» Required action
Each line of the records is to be copied verbatim.

» Record excerpts
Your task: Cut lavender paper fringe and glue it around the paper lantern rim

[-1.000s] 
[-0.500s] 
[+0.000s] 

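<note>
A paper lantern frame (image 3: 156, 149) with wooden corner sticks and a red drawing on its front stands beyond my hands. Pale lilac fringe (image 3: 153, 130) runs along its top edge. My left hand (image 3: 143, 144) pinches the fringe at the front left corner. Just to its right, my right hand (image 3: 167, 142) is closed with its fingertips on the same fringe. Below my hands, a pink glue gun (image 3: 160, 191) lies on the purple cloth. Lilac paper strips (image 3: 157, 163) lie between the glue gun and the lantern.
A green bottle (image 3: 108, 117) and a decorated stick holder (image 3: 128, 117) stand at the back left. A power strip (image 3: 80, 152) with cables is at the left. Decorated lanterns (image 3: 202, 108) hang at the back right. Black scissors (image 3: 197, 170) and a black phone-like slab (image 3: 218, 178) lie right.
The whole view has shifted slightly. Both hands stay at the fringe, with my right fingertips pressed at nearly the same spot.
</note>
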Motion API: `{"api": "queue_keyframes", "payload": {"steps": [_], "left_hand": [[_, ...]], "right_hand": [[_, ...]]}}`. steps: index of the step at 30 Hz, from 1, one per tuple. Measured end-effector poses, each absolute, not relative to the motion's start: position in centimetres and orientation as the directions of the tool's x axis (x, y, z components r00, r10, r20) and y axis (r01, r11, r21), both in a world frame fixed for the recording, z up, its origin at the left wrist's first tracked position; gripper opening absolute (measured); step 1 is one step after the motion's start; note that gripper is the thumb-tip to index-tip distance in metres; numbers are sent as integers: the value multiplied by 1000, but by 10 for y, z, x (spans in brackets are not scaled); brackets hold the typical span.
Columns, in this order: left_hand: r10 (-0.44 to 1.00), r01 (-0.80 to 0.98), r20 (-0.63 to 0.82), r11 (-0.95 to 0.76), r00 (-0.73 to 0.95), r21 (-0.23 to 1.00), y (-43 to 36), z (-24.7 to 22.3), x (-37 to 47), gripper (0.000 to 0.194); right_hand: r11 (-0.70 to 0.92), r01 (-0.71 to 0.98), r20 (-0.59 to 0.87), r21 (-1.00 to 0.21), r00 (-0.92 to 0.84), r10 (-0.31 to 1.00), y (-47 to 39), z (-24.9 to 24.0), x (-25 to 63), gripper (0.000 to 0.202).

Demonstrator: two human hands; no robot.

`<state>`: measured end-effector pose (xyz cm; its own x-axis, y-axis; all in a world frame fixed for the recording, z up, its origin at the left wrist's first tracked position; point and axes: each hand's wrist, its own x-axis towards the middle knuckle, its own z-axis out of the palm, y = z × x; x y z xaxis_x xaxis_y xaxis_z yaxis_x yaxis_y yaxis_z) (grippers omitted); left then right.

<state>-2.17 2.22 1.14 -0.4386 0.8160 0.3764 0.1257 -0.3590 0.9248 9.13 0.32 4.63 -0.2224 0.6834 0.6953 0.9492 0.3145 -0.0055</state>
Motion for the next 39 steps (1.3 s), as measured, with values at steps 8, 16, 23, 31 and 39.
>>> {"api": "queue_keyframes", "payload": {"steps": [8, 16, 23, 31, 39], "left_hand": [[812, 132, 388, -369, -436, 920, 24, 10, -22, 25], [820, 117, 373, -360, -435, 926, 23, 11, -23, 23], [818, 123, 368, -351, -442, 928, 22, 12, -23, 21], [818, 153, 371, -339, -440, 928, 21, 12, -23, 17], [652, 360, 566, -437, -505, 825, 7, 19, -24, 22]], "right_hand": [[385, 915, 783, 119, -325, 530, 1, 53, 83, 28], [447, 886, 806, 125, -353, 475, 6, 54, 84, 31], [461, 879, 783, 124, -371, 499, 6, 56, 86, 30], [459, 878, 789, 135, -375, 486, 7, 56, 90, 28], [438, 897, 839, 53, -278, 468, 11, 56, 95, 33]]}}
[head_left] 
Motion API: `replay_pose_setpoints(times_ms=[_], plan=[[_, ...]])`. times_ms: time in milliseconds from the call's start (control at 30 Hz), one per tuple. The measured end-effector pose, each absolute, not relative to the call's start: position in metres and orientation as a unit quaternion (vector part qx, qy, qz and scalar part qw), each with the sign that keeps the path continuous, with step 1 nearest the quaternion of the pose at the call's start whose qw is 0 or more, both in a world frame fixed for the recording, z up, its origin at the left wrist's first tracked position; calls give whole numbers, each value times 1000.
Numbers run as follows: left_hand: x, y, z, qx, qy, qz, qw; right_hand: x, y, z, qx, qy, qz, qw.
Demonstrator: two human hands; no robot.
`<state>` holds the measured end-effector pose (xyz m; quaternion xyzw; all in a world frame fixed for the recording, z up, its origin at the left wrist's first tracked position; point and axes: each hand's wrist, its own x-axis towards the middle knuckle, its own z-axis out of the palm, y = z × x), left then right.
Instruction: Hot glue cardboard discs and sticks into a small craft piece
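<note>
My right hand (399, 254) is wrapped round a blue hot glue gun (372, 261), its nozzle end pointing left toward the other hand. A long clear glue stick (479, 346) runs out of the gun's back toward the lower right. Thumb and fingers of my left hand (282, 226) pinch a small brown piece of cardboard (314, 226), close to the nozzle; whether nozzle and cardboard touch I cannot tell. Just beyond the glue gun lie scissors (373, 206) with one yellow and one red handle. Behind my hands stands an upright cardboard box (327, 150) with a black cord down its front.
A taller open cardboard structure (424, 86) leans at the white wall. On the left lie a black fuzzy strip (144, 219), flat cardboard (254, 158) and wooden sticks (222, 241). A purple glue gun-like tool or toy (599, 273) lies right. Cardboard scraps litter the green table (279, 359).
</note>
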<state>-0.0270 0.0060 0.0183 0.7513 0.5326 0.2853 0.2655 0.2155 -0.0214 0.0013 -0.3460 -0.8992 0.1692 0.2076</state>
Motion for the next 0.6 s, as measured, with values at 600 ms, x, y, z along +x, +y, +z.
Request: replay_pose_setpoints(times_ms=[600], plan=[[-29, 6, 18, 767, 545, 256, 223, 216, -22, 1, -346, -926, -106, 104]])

» Answer below
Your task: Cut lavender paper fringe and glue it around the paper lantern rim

[-1.000s] 
[-0.500s] 
[+0.000s] 

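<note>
A paper lantern frame (image 3: 156, 149) with wooden corner sticks and a red drawing on its front stands beyond my hands. Pale lilac fringe (image 3: 153, 130) runs along its top edge. My left hand (image 3: 143, 144) pinches the fringe at the front left corner. Just to its right, my right hand (image 3: 167, 142) is closed with its fingertips on the same fringe. Below my hands, a pink glue gun (image 3: 160, 191) lies on the purple cloth. Lilac paper strips (image 3: 157, 163) lie between the glue gun and the lantern.
A green bottle (image 3: 108, 117) and a decorated stick holder (image 3: 128, 117) stand at the back left. A power strip (image 3: 80, 152) with cables is at the left. Decorated lanterns (image 3: 202, 108) hang at the back right. Black scissors (image 3: 197, 170) and a black phone-like slab (image 3: 218, 178) lie right.
The whole view has shifted slightly. Both hands stay at the fringe, with my right fingertips pressed at nearly the same spot.
</note>
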Motion API: `{"api": "queue_keyframes", "payload": {"steps": [_], "left_hand": [[_, ...]], "right_hand": [[_, ...]]}}`. steps: index of the step at 30 Hz, from 1, one per tuple. Measured end-effector poses, each absolute, not relative to the motion's start: position in centimetres and orientation as the directions of the tool's x axis (x, y, z components r00, r10, r20) and y axis (r01, r11, r21), both in a world frame fixed for the recording, z up, its origin at the left wrist's first tracked position; gripper opening absolute (measured); step 1 is one step after the motion's start; note that gripper is the thumb-tip to index-tip distance in metres; numbers are sent as integers: the value multiplied by 1000, but by 10 for y, z, x (spans in brackets are not scaled); brackets hold the typical span.
Columns, in this order: left_hand: r10 (-0.44 to 1.00), r01 (-0.80 to 0.98), r20 (-0.63 to 0.82), r11 (-0.95 to 0.76), r00 (-0.73 to 0.95), r21 (-0.23 to 1.00), y (-43 to 36), z (-24.7 to 22.3), x (-37 to 47), gripper (0.000 to 0.194); right_hand: r11 (-0.70 to 0.92), r01 (-0.71 to 0.98), r20 (-0.59 to 0.87), r21 (-1.00 to 0.21), r00 (-0.92 to 0.84), r10 (-0.31 to 1.00), y (-47 to 39), z (-24.9 to 24.0), x (-25 to 63), gripper (0.000 to 0.202).

Demonstrator: two human hands; no robot.

`<state>`: measured end-effector pose (xyz cm; its own x-axis, y-axis; all in a world frame fixed for the recording, z up, its origin at the left wrist's first tracked position; point and axes: each hand's wrist, its own x-axis towards the middle knuckle, its own z-axis out of the palm, y = z × x; x y z xaxis_x xaxis_y xaxis_z yaxis_x yaxis_y yaxis_z) (grippers omitted); left then right.

<state>-2.17 2.22 1.14 -0.4386 0.8160 0.3764 0.1257 -0.3590 0.9248 9.13 0.32 4.63 -0.2224 0.6834 0.6953 0.9492 0.3145 -0.0055</state>
Motion for the next 39 steps (1.3 s), as measured, with values at steps 8, 16, 23, 31 and 39.
>>> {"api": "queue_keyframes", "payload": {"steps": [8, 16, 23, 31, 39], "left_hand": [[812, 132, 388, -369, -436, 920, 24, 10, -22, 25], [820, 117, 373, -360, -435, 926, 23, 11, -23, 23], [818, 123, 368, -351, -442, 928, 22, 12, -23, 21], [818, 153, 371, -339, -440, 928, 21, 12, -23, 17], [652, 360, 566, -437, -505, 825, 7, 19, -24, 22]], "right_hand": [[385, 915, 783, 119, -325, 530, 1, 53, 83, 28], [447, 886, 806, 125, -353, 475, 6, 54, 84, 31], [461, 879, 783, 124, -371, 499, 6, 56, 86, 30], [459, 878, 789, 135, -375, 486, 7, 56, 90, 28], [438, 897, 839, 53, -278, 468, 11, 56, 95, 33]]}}
[head_left] 
Motion API: `replay_pose_setpoints(times_ms=[_], plan=[[_, ...]])`. times_ms: time in milliseconds from the call's start (control at 30 Hz), one per tuple. The measured end-effector pose, each absolute, not relative to the call's start: position in metres and orientation as a unit quaternion (vector part qx, qy, qz and scalar part qw), each with the sign that keeps the path continuous, with step 1 nearest the quaternion of the pose at the call's start whose qw is 0 or more, both in a world frame fixed for the recording, z up, its origin at the left wrist's first tracked position; calls give whole numbers, each value times 1000.
Numbers run as follows: left_hand: x, y, z, qx, qy, qz, qw; right_hand: x, y, z, qx, qy, qz, qw.
Demonstrator: two human hands; no robot.
`<state>` holds the measured end-effector pose (xyz m; quaternion xyzw; all in a world frame fixed for the recording, z up, its origin at the left wrist's first tracked position; point and axes: each hand's wrist, its own x-axis towards the middle knuckle, its own z-axis out of the palm, y = z × x), left then right.
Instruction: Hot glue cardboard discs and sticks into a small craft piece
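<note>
My right hand (399, 254) is wrapped round a blue hot glue gun (372, 261), its nozzle end pointing left toward the other hand. A long clear glue stick (479, 346) runs out of the gun's back toward the lower right. Thumb and fingers of my left hand (282, 226) pinch a small brown piece of cardboard (314, 226), close to the nozzle; whether nozzle and cardboard touch I cannot tell. Just beyond the glue gun lie scissors (373, 206) with one yellow and one red handle. Behind my hands stands an upright cardboard box (327, 150) with a black cord down its front.
A taller open cardboard structure (424, 86) leans at the white wall. On the left lie a black fuzzy strip (144, 219), flat cardboard (254, 158) and wooden sticks (222, 241). A purple glue gun-like tool or toy (599, 273) lies right. Cardboard scraps litter the green table (279, 359).
</note>
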<state>-0.0270 0.0060 0.0183 0.7513 0.5326 0.2853 0.2655 0.2155 -0.0214 0.0013 -0.3460 -0.8992 0.1692 0.2076</state>
Motion for the next 0.6 s, as measured, with values at 600 ms, x, y, z along +x, +y, +z.
Request: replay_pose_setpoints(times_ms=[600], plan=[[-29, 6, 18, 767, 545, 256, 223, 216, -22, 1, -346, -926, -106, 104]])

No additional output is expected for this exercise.